Verpasste das Finale in Prag: Sideris Tasiadis (IMAGO/Oryk HAIST)
Verpasste das Finale in Prag: Sideris Tasiadis (IMAGO/Oryk HAIST)

Die deutschen Canadier-Hoffnungen für die Olympischen Spiele haben beim Kanuslalom-Weltcup in Prag die Finalläufe verpasst. Rund sechs Wochen vor dem Start der Sommerspiele in Paris schieden sowohl der Tokio-Dritte Sideris Tasiadis als auch Ex-Weltmeisterin Elena Lilik in ihren Vorläufen aus. "Das ist halt so. Wir haben noch gute 50 Tage, da kann noch viel passieren", sagte Tasiadis.

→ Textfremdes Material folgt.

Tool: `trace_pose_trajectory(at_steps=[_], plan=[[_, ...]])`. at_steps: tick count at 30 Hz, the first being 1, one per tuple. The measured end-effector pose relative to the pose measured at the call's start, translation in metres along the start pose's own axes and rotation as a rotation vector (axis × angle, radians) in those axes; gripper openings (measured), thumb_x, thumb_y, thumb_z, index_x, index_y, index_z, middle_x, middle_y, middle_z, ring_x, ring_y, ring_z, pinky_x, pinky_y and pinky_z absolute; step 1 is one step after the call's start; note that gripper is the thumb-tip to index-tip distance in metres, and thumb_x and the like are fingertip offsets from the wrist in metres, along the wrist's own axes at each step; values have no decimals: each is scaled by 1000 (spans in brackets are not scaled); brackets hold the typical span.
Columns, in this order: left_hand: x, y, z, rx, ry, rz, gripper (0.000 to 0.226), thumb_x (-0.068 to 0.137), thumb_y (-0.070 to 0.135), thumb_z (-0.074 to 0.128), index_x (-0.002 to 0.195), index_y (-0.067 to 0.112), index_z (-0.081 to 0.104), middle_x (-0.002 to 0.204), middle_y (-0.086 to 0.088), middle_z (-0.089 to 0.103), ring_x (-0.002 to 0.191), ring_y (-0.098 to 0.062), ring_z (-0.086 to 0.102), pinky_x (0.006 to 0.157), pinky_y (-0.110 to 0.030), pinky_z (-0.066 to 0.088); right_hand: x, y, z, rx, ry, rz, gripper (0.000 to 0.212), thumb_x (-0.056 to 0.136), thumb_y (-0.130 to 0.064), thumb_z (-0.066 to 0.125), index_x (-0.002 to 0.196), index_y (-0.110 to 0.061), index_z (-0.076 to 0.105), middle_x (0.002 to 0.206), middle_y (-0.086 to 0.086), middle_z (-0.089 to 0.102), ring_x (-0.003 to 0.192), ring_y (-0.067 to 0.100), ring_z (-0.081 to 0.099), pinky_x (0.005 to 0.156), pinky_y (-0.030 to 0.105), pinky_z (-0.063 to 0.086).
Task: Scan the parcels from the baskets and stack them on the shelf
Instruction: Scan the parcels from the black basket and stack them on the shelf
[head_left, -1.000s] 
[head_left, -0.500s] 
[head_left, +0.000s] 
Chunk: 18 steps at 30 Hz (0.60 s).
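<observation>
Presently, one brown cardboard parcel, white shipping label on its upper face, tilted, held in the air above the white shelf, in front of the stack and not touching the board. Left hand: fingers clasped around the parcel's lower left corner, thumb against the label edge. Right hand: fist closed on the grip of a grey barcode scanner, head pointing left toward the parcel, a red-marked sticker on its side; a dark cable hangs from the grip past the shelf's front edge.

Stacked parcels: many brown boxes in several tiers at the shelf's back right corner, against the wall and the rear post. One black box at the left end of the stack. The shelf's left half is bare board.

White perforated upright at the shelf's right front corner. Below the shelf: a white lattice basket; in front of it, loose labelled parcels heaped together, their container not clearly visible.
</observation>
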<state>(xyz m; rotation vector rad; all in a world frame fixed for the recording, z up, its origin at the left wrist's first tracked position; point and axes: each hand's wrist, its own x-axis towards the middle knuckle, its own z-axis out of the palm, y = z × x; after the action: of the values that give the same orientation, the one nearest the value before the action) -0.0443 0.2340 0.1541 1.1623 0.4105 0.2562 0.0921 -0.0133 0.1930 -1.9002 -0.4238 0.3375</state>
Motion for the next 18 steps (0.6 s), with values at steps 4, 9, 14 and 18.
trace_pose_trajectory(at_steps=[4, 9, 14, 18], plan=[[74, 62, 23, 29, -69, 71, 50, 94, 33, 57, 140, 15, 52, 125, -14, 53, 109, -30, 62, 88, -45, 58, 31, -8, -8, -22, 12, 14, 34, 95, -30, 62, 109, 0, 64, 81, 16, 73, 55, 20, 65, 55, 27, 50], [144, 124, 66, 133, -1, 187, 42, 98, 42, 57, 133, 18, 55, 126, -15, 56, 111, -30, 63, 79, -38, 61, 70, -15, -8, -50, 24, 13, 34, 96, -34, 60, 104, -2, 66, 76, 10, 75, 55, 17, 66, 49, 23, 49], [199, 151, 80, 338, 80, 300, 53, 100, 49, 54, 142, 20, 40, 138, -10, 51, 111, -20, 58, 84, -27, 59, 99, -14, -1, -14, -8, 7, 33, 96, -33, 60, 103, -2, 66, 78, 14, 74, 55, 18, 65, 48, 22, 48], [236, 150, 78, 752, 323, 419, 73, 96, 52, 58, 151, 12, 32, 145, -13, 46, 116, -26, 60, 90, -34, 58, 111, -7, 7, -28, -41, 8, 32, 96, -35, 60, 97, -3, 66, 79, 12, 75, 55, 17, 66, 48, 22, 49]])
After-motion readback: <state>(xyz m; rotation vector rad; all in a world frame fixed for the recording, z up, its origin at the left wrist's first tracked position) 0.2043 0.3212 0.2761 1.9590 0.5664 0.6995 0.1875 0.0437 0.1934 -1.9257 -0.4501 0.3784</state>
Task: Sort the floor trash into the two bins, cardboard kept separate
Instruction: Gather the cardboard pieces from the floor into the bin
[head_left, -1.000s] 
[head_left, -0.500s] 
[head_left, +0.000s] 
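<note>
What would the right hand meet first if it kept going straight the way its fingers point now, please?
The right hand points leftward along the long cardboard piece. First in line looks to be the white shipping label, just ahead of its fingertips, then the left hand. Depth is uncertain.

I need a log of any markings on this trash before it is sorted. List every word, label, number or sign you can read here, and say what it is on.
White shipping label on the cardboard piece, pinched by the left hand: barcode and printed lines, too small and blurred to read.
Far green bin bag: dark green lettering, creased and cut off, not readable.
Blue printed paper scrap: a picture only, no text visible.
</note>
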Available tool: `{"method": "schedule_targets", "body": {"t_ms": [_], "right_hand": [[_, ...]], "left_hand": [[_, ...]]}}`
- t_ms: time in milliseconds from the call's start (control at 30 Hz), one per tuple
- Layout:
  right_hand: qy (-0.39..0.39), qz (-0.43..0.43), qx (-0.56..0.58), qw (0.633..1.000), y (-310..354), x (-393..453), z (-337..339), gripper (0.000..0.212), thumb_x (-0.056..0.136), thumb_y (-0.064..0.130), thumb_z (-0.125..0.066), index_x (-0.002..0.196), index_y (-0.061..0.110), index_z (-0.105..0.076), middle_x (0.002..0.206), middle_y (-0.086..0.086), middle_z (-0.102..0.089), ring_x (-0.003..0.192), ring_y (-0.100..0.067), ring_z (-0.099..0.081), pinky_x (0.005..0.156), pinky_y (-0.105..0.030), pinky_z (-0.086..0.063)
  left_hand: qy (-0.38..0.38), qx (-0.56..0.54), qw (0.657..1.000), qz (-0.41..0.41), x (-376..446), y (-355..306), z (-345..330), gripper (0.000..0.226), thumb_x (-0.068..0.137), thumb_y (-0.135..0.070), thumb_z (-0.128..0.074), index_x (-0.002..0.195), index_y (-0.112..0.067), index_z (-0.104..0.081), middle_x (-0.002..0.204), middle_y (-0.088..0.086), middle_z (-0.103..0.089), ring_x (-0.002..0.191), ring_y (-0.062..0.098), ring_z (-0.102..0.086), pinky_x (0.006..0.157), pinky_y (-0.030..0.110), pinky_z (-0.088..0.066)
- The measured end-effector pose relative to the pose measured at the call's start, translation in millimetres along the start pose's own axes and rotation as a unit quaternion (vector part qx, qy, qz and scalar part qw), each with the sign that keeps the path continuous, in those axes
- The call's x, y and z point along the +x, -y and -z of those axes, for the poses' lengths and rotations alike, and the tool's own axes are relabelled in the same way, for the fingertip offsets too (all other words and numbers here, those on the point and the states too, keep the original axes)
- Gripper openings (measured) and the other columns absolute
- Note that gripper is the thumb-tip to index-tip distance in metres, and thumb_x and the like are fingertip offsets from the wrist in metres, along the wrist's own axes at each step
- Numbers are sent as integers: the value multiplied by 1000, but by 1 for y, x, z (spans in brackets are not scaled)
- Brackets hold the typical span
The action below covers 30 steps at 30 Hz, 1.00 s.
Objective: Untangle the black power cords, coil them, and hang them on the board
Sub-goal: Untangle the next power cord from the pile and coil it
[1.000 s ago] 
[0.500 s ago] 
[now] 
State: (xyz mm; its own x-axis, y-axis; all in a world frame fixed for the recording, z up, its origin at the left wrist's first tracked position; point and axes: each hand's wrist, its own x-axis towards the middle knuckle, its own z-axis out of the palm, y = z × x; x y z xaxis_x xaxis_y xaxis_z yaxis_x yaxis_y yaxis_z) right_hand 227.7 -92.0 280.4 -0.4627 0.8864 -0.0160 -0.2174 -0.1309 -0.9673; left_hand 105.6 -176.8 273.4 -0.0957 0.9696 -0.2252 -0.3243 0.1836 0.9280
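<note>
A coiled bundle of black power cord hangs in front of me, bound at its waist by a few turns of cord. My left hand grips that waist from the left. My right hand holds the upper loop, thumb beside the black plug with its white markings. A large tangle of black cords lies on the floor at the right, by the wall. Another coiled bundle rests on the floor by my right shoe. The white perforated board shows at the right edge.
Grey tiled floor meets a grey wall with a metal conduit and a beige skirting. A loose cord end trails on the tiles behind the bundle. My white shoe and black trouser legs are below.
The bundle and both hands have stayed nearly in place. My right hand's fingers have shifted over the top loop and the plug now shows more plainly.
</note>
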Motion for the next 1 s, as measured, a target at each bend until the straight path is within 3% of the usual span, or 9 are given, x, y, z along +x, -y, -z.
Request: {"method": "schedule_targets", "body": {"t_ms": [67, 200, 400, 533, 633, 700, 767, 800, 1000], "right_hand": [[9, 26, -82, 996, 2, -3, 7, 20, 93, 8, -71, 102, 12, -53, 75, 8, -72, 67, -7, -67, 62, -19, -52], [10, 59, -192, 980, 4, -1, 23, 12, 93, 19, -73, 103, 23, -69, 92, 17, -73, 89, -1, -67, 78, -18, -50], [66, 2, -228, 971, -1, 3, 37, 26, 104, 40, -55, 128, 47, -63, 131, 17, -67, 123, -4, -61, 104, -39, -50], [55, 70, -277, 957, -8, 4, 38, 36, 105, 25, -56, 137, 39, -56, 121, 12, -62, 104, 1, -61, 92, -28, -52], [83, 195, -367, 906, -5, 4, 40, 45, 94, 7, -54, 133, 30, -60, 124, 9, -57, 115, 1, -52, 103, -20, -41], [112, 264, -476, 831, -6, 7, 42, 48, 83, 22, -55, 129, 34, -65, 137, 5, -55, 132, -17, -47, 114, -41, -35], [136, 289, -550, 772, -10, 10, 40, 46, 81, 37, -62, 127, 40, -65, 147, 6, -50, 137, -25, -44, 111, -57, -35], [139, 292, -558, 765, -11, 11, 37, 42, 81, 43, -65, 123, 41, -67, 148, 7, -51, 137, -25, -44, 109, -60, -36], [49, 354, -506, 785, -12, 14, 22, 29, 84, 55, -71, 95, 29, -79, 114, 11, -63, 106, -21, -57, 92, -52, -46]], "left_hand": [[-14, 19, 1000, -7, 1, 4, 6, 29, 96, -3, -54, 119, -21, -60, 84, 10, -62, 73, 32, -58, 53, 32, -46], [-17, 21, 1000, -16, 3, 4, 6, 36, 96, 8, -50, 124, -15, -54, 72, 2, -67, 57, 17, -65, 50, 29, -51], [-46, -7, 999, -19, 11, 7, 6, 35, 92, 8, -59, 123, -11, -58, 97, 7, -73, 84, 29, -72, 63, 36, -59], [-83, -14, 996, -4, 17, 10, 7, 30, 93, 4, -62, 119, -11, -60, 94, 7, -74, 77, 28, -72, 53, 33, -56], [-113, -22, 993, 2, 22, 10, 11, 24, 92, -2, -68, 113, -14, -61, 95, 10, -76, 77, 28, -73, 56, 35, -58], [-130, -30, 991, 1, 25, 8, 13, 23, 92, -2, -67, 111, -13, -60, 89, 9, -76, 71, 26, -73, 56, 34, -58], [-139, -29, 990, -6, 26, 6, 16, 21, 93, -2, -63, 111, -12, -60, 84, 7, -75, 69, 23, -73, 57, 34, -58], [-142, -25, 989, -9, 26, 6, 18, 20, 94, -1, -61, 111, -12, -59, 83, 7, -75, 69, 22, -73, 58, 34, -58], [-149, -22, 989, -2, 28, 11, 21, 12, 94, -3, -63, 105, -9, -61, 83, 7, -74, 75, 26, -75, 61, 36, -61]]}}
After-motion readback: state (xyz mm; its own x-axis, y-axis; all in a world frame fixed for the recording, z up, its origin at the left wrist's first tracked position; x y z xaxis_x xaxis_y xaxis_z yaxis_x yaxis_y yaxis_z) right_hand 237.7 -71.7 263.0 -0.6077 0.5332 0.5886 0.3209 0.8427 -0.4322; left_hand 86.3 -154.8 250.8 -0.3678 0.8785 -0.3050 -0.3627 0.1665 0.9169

Andrea Herzog, bei Olympia in Tokio 2021 Bronzegewinnerin, fuhr in Prag auf Platz drei. Bei den Männern verpasste Timo Trummer als Vierter knapp das Podest, nachdem Olympiasiegerin Ricarda Funk am Vortag im Kajak auf dem dritten Platz gelandet war. Für das Männer-Team des Deutschen Kanu-Verbandes (DKV) geht es an diesem Wochenende noch um einen Olympia-Quotenplatz im Kajak-Cross.

Für die bereits qualifizierten deutschen Olympia-Starter war es der letzte Einsatz vor dem Highlight in Frankreich (26. Juli bis 11. August). Bei der nächsten Weltcup-Station in Krakau/Polen (13. bis 16. Juni) sind sie nicht am Start.